И в самом деле каллиграфия – это высший предмет обучения, необходимый для исправления дефектов, уже приобретенных и укрепившихся. Это – работа долгая и трудная, так как ребенок, видя образчик, должен следовать движениям, необходимым для воспроизведения его. Каллиграфия слишком часто преподается в таком возрасте, когда все дефекты уже утвердились, и физиологический период работы мускульной памяти уже миновал.
Мы же непосредственно подготовляем ребенка не только к письму, но и к каллиграфии, обращая много внимания на красоту формы (дети ощупывают каллиграфические буквы) и на плавность письма (этому служат упражнения в штриховке фигур).
Дидактический материал. Карточки или бумажные билетики, надписанные курсивом (буквы высотою в сантиметр) и самые разнообразные игрушки.
Опыт научил меня резко различать письмо и чтение и убедил меня в том, что эти два акта совершенно не одновременны. Вопреки общепринятому взгляду, я утверждаю, что письмо предшествует чтению. Я не считаю чтением пробу, которую делает ребенок, проверяя написанное им слово. Он просто переводит знаки в звуки, как прежде переводил звуки в знаки. При этой проверке он уже знает слово, которое повторял про себя во время написания. Чтением же я называю интерпретацию понятий по графическим знакам.

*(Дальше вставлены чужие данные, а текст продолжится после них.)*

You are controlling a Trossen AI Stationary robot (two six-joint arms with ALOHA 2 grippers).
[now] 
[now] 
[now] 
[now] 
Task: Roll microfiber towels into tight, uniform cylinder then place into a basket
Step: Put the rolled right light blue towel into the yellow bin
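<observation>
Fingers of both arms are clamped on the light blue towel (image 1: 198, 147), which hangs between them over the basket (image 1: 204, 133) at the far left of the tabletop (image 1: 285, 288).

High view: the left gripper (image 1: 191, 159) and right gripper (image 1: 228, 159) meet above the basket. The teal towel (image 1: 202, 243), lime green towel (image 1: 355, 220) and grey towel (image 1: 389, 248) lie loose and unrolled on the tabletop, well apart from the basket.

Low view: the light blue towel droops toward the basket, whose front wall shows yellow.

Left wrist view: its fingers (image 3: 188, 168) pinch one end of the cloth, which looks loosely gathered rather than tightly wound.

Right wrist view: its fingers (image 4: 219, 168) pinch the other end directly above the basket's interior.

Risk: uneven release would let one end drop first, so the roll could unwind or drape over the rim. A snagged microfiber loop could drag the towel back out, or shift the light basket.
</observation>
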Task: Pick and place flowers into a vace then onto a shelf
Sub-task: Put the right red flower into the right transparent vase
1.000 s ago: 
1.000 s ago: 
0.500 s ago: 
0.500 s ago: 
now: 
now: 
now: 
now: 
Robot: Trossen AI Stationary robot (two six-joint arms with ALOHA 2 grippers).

Ребенок, который не слыхал, как слово произносится, но узнал его, увидев на столе составленным из картонных букв, и может сказать, что оно значит, – такой ребенок, по-моему, читает. Слово, которое он читает, стоит в таком же отношении к письменной речи, как слово, которое он пишет, – к членораздельной речи; и то и другое помогает воспринимать обращенную к нему речь. Поэтому, пока ребенок не воспринимает понятий при помощи написанных слов, он не читает.
Можно сказать, письмо – это процесс, в котором преобладают психомоторные процессы; в чтении уже привходит работа чисто интеллектуального свойства. Ясное дело, что наш метод письма подготовляет к чтению, и притом почти незаметным образом. В самом деле, письмо приучает ребенка механически истолковывать сочетание букв, из которых составлено слово. Раз питомец нашей школы умеет писать, значит – он умеет прочитывать звуки, из которых составлено слово. Надо, однако, помнить, что когда ребенок составляет слово из подвижных букв или когда он пишет, он имеет время подумать над буквами, которые он выбирает для составления слова. Для того чтобы написать слово, требуется гораздо больше времени, чем для прочтения того же слова.
Когда ребенку, умеющему писать, показывают слово, которое он должен истолковать путем чтения, он долго молчит и обыкновенно прочитывает составляющие звуки с такой же медленностью, с какой он бы их написал. Но смысл слова становится очевидным только тогда, когда оно произнесено ясно и с фонетическим ударением. Но для того, чтобы правильно поставить ударение, ребенок должен узнать слово, т. е. усвоить понятие, этим словом выражаемое.